Segment Start: Supplied entries

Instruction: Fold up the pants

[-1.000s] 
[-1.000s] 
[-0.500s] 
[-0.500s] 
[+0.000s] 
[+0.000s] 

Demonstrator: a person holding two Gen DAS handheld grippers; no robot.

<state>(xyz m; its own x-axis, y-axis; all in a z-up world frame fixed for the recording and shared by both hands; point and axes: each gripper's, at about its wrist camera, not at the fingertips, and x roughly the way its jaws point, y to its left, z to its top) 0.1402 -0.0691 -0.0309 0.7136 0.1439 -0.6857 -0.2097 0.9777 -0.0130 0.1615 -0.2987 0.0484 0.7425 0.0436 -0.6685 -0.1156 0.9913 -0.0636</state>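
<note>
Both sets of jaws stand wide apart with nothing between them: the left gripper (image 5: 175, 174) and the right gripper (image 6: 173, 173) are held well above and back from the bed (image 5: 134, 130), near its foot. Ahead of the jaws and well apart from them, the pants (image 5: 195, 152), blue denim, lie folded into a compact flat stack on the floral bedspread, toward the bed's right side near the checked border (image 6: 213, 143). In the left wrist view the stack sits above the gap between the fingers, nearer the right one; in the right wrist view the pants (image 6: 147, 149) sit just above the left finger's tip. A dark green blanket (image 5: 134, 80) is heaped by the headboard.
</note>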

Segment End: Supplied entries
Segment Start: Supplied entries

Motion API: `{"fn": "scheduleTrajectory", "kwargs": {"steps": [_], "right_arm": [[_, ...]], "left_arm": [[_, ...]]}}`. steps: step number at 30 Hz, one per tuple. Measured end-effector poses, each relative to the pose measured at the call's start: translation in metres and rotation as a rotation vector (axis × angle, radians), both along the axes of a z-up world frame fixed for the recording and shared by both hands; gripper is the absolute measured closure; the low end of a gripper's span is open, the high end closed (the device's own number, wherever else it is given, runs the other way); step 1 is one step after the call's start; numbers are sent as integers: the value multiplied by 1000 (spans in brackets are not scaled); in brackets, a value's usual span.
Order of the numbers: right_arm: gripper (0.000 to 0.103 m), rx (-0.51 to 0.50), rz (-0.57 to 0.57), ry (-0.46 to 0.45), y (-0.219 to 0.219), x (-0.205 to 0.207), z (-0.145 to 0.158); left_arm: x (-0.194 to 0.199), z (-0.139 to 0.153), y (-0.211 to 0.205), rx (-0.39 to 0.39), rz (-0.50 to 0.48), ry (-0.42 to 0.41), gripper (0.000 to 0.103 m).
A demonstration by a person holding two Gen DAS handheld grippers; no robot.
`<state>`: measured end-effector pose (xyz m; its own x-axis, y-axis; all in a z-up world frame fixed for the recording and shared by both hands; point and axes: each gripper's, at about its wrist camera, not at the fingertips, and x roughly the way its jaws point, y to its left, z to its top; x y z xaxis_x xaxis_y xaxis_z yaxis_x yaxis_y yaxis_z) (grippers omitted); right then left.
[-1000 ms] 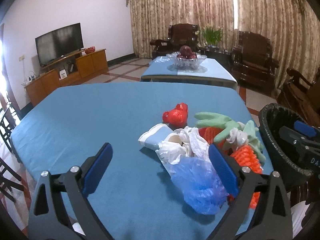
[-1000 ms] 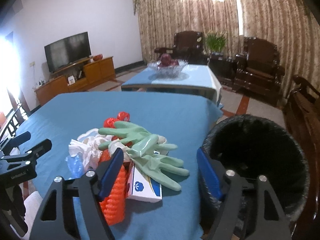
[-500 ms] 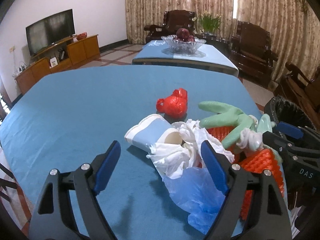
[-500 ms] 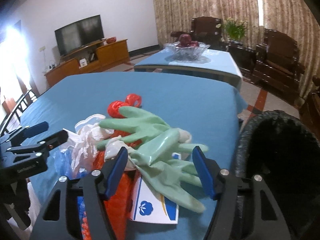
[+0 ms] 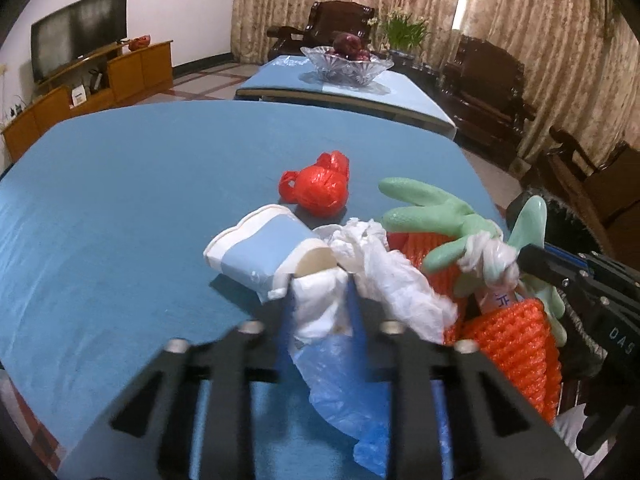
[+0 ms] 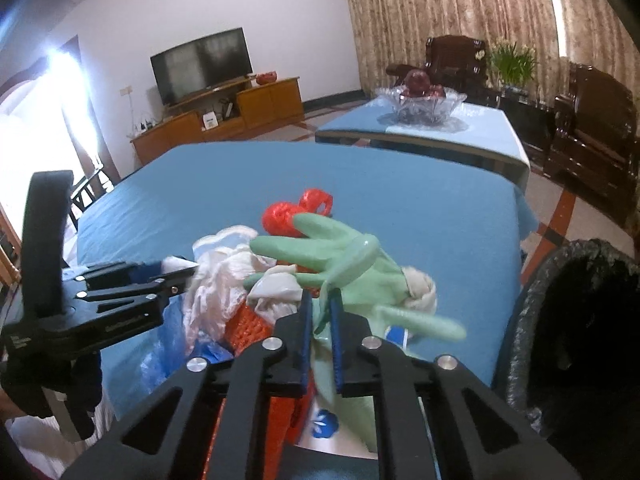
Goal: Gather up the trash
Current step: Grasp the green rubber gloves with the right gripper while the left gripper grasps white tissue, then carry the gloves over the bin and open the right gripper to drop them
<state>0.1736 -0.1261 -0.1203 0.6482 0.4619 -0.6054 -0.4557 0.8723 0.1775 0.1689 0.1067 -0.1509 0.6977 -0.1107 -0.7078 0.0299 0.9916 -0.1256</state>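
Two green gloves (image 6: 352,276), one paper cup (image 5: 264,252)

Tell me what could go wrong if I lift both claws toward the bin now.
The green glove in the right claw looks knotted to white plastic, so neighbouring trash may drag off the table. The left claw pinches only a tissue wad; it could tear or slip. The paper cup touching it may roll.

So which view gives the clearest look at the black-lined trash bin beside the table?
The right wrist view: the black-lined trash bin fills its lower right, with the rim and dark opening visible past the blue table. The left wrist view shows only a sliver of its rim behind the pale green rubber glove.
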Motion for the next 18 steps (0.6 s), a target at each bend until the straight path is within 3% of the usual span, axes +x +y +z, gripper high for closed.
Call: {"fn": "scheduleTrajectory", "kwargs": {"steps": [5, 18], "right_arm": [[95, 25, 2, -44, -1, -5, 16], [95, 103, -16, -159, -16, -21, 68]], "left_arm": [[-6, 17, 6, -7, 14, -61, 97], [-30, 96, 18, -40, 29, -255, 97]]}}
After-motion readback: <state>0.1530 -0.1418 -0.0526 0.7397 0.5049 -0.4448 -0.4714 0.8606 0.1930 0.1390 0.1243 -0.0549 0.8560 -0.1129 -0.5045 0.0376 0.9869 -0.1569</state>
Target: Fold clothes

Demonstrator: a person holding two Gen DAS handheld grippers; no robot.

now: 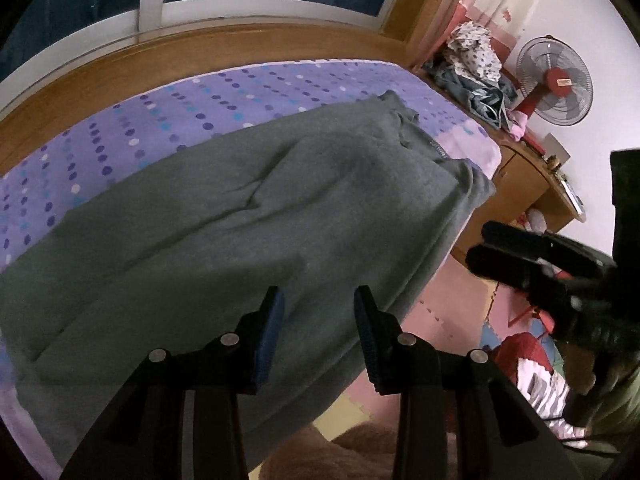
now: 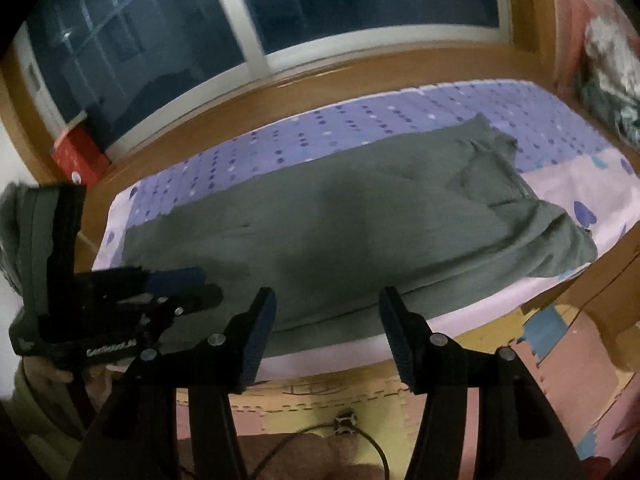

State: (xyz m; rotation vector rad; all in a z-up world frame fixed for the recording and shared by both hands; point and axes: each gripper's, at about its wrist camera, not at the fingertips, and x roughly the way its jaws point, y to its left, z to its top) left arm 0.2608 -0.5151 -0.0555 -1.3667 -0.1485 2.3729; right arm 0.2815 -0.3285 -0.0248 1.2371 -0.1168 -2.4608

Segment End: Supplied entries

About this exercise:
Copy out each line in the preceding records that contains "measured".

Solution for this exercise:
Motion API: `{"fn": "scheduleTrajectory", "kwargs": {"steps": [_], "right_arm": [[_, ...]], "left_arm": [[_, ...]]}}`. steps: step number at 30 Hz, one per tuple. Measured end-effector poses, each relative to the pose measured at the call's start: translation in metres and rotation as a rotation vector (axis × angle, radians), both along the axes of a z-up world frame fixed for the recording and shared by both hands; gripper is the absolute measured closure; the low end of a gripper's span is open, the high end closed (the device's own number, wherever else it is given, runs the other way); step 1 is one step after the call's start; numbers are sent as integers: the value multiplied by 1000 (spans in brackets are not scaled); in brackets, a value's usual span.
`<state>`: measured end-effector pose (xyz m; its own x-axis, y-axis; all in a z-up world frame fixed for the recording and shared by both hands; point and axes: each gripper's, at about its wrist camera, not at the fingertips, and x roughly the way its jaws point, y to its left, z to its top; x y z xaxis_x xaxis_y xaxis_z yaxis_x yaxis_y yaxis_z) (grippers omitted); right then left.

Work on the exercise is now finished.